Description. Small, delicate animals; ovigerous female size from Johnson River at Glen Alynn Road ( QM W29458): 3.42 mm CL, 1.70 mm RL, 17.8 mm SL, 19.8 mm TL. Adult male size from Malanda Creek ( AM P.103594): 3.94 mm CL, 1.08 mm RL, 15.2 mm SL, 16.0 mm TL.

Carapace sub cylindrical, glaborous, 0.7–0.8 times deep as long (post orbital carapace length, CL), generally deeper in mature females; rostrum 0.3–0.4 CL, straight or curving downwards, slightly dorsoventrally flattened, reaching near to end of basal segment, or to just beyond it, lateral carina may be prominent, no tooth dorsally and ventrally; antennal spine fused, inferior orbital angle; pterygostomian margin obtuse, subrectangular. Eyes well developed, anterior end reaching just beyond half to tip of the basal segment of antennular peduncle and well before the tip of stylocerite. Eye ball diameter about 0.3–0.5 RL and 0.11–0.15 CL. Antennular peduncle slender, 0.5–0.7 CL; basal segment half length of the antennular peduncle, second segment 1.2 times as long as third one; stylocerite reaching 0.7 times length of basal segment. Scaphocerite 0.5–0.6 CL, extending beyond first antennular peduncle, 2.1–2.5 times as long as wide, antennal spine at about 0.8 times length of scaphocerite, reaching tip of antennular peduncle; antennal peduncle reaching about half of second segment of antennular peduncle and about one third to tip of scaphocerite.

Mouthparts similar to C. zebra and C. confusa . Third maxilliped reaching to just beyond tip of antennular peduncle, with exopod, reaching to before middle of penultimate endopod segment, ultimate endopod segment length about equal to penultimate segment length, ending in a prominent claw and some posterior claw-like spines, behind which are tufts of setae. Epipodites on first four pereiopods.

First pereiopod short, reaching tip of basal segment of antennular peduncle; chela 2.0–2.5 times as long as wide, ending in a tuft of long setae; movable finger (dactylus) slightly longer than palm of chela and about 0.55–0.60 times propodus length and 3–4 times as long as wide; carpus excavated strongly anteriorly, shorter (0.65–0.94 times) than chela, 1.9–2.5 times as long as wide; merus 1.7–2.7 times as long as wide, slightly longer than carpus; ischium length about 0.6 times merus length, about 2.1 times as long as wide.

Second pereiopod reaching beyond antennular peduncle; chela 2.6–3.2 times as long as wide, ending in a tuft of long setae; movable finger (dactylus) 1.3–1.8 times as long as palm, about 0.65 times propodus length and 4.5–5.1 times as long as wide; carpus 1.1–1.5 times longer than chela, 5–6 times as long as wide, broader anteriorly; merus just shorter than carpus, 4.7–5.7 times as long as wide; ischium length about 0.6 times merus length, 2.8–3.5 times as long as wide.
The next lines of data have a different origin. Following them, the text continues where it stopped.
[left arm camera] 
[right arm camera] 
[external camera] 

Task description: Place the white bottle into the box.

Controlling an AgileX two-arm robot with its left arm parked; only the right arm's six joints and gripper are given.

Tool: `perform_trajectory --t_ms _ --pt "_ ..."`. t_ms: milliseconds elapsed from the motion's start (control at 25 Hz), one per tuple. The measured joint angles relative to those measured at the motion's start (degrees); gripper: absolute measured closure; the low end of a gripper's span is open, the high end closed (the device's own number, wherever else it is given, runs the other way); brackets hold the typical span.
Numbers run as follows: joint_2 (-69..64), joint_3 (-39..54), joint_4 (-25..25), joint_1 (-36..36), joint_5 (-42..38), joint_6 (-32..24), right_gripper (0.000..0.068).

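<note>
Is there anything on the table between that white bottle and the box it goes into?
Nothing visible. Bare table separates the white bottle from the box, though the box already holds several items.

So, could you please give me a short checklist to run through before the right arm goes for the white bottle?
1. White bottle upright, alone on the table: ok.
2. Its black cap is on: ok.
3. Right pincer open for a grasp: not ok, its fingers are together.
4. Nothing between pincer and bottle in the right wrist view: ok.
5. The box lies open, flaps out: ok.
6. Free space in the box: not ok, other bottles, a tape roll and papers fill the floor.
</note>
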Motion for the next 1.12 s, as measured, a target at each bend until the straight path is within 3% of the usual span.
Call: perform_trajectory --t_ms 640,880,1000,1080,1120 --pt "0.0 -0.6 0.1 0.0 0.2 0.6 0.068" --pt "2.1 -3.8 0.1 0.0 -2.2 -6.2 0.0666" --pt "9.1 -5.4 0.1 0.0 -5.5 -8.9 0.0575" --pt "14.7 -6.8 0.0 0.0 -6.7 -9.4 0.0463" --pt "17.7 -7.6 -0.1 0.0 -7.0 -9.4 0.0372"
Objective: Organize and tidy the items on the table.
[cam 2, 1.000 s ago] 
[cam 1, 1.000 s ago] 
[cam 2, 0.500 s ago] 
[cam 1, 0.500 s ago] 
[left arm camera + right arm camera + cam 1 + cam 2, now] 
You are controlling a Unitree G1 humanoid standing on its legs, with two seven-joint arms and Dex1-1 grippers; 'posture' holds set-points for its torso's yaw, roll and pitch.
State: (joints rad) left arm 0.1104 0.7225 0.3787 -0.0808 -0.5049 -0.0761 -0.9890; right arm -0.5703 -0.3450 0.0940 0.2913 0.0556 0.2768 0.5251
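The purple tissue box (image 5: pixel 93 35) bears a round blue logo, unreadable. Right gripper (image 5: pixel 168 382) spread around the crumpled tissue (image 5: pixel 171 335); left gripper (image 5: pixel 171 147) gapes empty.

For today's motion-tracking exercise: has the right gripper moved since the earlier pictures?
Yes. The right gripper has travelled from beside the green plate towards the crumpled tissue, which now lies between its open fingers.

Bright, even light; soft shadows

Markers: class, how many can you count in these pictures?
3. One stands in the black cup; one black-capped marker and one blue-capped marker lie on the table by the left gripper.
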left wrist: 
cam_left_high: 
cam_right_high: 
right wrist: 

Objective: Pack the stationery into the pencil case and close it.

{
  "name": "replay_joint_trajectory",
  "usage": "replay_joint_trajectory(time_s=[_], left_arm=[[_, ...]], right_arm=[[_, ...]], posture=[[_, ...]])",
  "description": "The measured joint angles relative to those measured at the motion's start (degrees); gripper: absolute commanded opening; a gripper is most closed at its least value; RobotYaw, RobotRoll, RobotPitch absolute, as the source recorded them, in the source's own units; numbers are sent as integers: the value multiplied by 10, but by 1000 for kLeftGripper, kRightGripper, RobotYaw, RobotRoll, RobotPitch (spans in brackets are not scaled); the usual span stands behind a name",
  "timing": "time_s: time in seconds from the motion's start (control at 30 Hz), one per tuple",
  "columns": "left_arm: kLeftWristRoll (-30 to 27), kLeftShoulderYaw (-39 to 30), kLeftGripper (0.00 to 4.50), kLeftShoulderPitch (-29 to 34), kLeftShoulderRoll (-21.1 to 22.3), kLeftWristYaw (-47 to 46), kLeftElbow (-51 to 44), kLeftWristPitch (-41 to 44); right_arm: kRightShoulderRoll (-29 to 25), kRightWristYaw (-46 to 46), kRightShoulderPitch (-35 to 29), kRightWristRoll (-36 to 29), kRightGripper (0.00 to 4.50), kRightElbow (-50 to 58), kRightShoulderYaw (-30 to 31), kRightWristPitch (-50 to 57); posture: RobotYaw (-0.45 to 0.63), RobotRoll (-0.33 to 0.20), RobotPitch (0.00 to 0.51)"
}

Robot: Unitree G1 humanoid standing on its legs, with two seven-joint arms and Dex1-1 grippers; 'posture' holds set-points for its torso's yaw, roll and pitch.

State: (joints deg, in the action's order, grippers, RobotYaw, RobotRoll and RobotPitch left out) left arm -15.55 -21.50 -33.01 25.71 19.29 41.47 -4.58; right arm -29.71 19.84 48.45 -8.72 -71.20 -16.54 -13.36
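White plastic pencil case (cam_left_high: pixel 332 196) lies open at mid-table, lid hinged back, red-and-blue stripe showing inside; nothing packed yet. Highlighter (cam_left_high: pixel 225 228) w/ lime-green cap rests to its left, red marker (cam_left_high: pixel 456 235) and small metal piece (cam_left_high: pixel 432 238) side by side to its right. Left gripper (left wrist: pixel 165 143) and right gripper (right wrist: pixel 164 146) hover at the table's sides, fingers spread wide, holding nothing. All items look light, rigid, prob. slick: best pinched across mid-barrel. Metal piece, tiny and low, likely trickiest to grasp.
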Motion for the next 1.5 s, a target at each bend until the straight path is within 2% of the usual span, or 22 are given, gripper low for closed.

Third pereiopod long, robust, reaching tip of antennular peduncle; dactylus ending in a strong claw with some setate behind which are 4–6 spines strongly curved inwards and decreasing in size posteriorly, no sexual dimorphism, 0.10–0.25 times as long as propodus, 2.0–3.3 times as long as wide (terminal claw excluded); propodus 1.5–2.1 times as long as carpus, about 8.5–9.1 times as long as broad, inner anterior with a large apical spine and 11 smaller spines along the posterior margin; carpus 0.49–0.68 as long as propodus, 3.8–4.2 times as long as wide, a few strong spines around anterior apex and about 5 smaller ones along the front outer margin; merus 0.95–1.21 times as long as propodus, 4.7–6.9 times as long as wide; ischium 0.25–0.35 times as long as propodus and 1.5–2.1 times as long as wide.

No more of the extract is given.